*TASK DESCRIPTION:* Every record must appear in your reply exactly as written.
*** Opening INPUT DATA ***
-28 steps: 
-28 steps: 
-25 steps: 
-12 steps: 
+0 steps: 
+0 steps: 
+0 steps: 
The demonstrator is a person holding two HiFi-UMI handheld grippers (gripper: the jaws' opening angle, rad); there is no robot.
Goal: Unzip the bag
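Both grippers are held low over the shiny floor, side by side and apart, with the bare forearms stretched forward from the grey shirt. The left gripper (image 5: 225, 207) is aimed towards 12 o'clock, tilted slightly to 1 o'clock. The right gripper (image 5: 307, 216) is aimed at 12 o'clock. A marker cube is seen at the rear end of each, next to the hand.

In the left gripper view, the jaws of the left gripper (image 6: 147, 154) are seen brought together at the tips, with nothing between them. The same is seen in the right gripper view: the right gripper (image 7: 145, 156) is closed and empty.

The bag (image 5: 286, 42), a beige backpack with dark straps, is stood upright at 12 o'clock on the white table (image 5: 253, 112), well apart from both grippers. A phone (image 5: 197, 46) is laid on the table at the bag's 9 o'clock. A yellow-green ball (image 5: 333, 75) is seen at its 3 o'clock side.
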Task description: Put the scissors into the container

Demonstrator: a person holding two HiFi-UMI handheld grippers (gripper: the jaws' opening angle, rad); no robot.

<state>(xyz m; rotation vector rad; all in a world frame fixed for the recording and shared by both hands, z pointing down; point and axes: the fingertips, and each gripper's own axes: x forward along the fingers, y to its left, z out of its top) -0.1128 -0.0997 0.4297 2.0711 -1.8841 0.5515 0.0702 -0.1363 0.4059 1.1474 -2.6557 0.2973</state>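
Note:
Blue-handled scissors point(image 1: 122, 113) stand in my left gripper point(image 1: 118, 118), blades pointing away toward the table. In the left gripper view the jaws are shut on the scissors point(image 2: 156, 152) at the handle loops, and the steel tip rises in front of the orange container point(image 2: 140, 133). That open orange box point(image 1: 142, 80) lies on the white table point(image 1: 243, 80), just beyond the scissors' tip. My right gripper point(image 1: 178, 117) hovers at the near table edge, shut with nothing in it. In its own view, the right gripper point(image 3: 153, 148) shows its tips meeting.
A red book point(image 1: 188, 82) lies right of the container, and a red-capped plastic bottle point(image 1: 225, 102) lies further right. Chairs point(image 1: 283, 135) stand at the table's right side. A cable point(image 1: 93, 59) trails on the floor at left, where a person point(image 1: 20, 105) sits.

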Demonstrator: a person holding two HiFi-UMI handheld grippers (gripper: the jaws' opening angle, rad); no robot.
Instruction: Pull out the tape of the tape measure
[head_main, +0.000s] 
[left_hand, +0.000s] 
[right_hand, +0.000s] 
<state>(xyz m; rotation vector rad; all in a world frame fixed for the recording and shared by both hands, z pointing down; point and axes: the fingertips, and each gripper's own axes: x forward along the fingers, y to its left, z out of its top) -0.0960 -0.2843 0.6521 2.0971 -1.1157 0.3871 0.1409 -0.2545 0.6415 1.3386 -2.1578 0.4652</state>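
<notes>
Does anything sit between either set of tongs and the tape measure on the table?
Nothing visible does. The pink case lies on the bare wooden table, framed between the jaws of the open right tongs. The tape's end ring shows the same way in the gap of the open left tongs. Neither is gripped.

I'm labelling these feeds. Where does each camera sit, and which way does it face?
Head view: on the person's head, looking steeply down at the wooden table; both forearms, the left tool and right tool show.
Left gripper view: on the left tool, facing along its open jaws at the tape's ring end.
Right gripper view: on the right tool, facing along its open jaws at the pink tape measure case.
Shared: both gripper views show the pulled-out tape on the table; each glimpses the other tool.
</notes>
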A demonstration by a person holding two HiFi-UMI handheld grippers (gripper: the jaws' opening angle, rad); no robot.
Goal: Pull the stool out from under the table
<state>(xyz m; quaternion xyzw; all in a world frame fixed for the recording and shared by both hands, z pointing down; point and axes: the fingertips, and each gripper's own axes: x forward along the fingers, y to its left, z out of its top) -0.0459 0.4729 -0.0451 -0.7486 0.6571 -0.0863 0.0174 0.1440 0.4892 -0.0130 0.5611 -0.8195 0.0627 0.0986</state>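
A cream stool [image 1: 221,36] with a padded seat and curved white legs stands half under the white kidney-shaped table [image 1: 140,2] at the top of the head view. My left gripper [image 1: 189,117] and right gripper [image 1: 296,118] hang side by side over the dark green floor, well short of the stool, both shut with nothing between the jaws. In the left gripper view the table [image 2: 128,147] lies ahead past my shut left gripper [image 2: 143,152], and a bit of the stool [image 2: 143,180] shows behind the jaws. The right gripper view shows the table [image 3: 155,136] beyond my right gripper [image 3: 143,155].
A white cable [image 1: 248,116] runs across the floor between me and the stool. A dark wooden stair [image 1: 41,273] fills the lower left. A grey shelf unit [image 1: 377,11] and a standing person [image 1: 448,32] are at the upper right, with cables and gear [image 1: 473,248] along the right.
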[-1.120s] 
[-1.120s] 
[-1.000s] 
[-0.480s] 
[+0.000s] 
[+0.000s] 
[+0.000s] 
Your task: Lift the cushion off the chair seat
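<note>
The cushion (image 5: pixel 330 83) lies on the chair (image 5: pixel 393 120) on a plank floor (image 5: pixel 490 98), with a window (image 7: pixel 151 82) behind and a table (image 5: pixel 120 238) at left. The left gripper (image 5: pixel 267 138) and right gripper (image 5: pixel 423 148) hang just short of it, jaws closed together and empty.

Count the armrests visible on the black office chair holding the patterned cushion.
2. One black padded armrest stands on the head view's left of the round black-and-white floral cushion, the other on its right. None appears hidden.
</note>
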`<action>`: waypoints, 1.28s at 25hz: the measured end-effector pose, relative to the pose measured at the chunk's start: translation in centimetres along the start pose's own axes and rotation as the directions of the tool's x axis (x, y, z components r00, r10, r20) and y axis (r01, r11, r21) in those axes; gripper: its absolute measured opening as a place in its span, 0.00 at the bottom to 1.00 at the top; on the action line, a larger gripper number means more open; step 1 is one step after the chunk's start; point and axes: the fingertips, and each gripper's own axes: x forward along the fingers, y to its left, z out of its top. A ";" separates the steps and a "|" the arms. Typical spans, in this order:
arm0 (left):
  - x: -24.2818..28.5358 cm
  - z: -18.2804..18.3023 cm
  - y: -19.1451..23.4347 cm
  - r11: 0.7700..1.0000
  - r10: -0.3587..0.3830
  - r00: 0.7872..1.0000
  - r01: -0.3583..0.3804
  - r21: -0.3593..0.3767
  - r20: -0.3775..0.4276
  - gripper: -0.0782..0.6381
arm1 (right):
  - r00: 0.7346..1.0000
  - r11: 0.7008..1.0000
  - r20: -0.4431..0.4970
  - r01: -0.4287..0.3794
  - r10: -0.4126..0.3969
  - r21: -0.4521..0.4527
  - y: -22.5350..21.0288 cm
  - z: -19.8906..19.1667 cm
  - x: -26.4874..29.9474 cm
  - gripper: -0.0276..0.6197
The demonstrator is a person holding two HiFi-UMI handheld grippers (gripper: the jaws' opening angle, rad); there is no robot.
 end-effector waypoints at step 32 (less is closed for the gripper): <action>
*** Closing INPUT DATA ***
*TASK RESULT:*
-28 steps: 
-28 steps: 
-25 steps: 
-12 steps: 
+0 steps: 
+0 steps: 
+0 steps: 
The demonstrator is a person holding two HiFi-UMI handheld grippers (gripper: the jaws' opening angle, rad); there is no robot.
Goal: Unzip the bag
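Both grippers are held low over the shiny floor, side by side and apart, with the bare forearms stretched forward from the grey shirt. The left gripper (image 5: 225, 207) is aimed towards 12 o'clock, tilted slightly to 1 o'clock. The right gripper (image 5: 307, 216) is aimed at 12 o'clock. A marker cube is seen at the rear end of each, next to the hand.

In the left gripper view, the jaws of the left gripper (image 6: 147, 154) are seen brought together at the tips, with nothing between them. The same is seen in the right gripper view: the right gripper (image 7: 145, 156) is closed and empty.

The bag (image 5: 286, 42), a beige backpack with dark straps, is stood upright at 12 o'clock on the white table (image 5: 253, 112), well apart from both grippers. A phone (image 5: 197, 46) is laid on the table at the bag's 9 o'clock. A yellow-green ball (image 5: 333, 75) is seen at its 3 o'clock side.
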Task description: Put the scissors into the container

Demonstrator: a person holding two HiFi-UMI handheld grippers (gripper: the jaws' opening angle, rad); no robot.

<state>(xyz m; rotation vector rad; all in a world frame fixed for the recording and shared by both hands, z pointing down; point and axes: the fingertips, and each gripper's own axes: x forward along the fingers, y to its left, z out of its top) -0.1128 -0.0997 0.4297 2.0711 -1.8841 0.5515 0.0702 -0.1363 0.4059 1.1474 -2.6557 0.2973</state>
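Note:
Blue-handled scissors point(image 1: 122, 113) stand in my left gripper point(image 1: 118, 118), blades pointing away toward the table. In the left gripper view the jaws are shut on the scissors point(image 2: 156, 152) at the handle loops, and the steel tip rises in front of the orange container point(image 2: 140, 133). That open orange box point(image 1: 142, 80) lies on the white table point(image 1: 243, 80), just beyond the scissors' tip. My right gripper point(image 1: 178, 117) hovers at the near table edge, shut with nothing in it. In its own view, the right gripper point(image 3: 153, 148) shows its tips meeting.
A red book point(image 1: 188, 82) lies right of the container, and a red-capped plastic bottle point(image 1: 225, 102) lies further right. Chairs point(image 1: 283, 135) stand at the table's right side. A cable point(image 1: 93, 59) trails on the floor at left, where a person point(image 1: 20, 105) sits.
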
Demonstrator: a person holding two HiFi-UMI handheld grippers (gripper: the jaws' opening angle, rad); no robot.
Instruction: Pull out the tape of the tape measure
[head_main, +0.000s] 
[left_hand, +0.000s] 
[right_hand, +0.000s] 
<state>(xyz m; rotation vector rad; all in a world frame fixed for the recording and shared by both hands, z pointing down; point and axes: the fingertips, and each gripper's own axes: x forward along the fingers, y to its left, z out of its top) -0.0960 -0.2843 0.6521 2.0971 -1.1157 0.3871 0.1409 -0.2545 0.6415 1.3386 -2.1578 0.4652</state>
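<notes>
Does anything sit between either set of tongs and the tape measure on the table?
Nothing visible does. The pink case lies on the bare wooden table, framed between the jaws of the open right tongs. The tape's end ring shows the same way in the gap of the open left tongs. Neither is gripped.

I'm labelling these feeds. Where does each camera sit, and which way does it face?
Head view: on the person's head, looking steeply down at the wooden table; both forearms, the left tool and right tool show.
Left gripper view: on the left tool, facing along its open jaws at the tape's ring end.
Right gripper view: on the right tool, facing along its open jaws at the pink tape measure case.
Shared: both gripper views show the pulled-out tape on the table; each glimpses the other tool.
</notes>
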A demonstration by a person holding two HiFi-UMI handheld grippers (gripper: the jaws' opening angle, rad); no robot.
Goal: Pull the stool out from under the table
<state>(xyz m; quaternion xyzw; all in a world frame fixed for the recording and shared by both hands, z pointing down; point and axes: the fingertips, and each gripper's own axes: x forward along the fingers, y to its left, z out of its top) -0.0459 0.4729 -0.0451 -0.7486 0.6571 -0.0863 0.0174 0.1440 0.4892 -0.0130 0.5611 -0.8195 0.0627 0.0986</state>
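A cream stool [image 1: 221,36] with a padded seat and curved white legs stands half under the white kidney-shaped table [image 1: 140,2] at the top of the head view. My left gripper [image 1: 189,117] and right gripper [image 1: 296,118] hang side by side over the dark green floor, well short of the stool, both shut with nothing between the jaws. In the left gripper view the table [image 2: 128,147] lies ahead past my shut left gripper [image 2: 143,152], and a bit of the stool [image 2: 143,180] shows behind the jaws. The right gripper view shows the table [image 3: 155,136] beyond my right gripper [image 3: 143,155].
A white cable [image 1: 248,116] runs across the floor between me and the stool. A dark wooden stair [image 1: 41,273] fills the lower left. A grey shelf unit [image 1: 377,11] and a standing person [image 1: 448,32] are at the upper right, with cables and gear [image 1: 473,248] along the right.
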[-1.120s] 
[-1.120s] 
[-1.000s] 
[-0.480s] 
[+0.000s] 
[+0.000s] 
[+0.000s] 
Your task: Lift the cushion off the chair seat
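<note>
The cushion (image 5: pixel 330 83) lies on the chair (image 5: pixel 393 120) on a plank floor (image 5: pixel 490 98), with a window (image 7: pixel 151 82) behind and a table (image 5: pixel 120 238) at left. The left gripper (image 5: pixel 267 138) and right gripper (image 5: pixel 423 148) hang just short of it, jaws closed together and empty.

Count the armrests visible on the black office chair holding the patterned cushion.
2. One black padded armrest stands on the head view's left of the round black-and-white floral cushion, the other on its right. None appears hidden.
</note>
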`<action>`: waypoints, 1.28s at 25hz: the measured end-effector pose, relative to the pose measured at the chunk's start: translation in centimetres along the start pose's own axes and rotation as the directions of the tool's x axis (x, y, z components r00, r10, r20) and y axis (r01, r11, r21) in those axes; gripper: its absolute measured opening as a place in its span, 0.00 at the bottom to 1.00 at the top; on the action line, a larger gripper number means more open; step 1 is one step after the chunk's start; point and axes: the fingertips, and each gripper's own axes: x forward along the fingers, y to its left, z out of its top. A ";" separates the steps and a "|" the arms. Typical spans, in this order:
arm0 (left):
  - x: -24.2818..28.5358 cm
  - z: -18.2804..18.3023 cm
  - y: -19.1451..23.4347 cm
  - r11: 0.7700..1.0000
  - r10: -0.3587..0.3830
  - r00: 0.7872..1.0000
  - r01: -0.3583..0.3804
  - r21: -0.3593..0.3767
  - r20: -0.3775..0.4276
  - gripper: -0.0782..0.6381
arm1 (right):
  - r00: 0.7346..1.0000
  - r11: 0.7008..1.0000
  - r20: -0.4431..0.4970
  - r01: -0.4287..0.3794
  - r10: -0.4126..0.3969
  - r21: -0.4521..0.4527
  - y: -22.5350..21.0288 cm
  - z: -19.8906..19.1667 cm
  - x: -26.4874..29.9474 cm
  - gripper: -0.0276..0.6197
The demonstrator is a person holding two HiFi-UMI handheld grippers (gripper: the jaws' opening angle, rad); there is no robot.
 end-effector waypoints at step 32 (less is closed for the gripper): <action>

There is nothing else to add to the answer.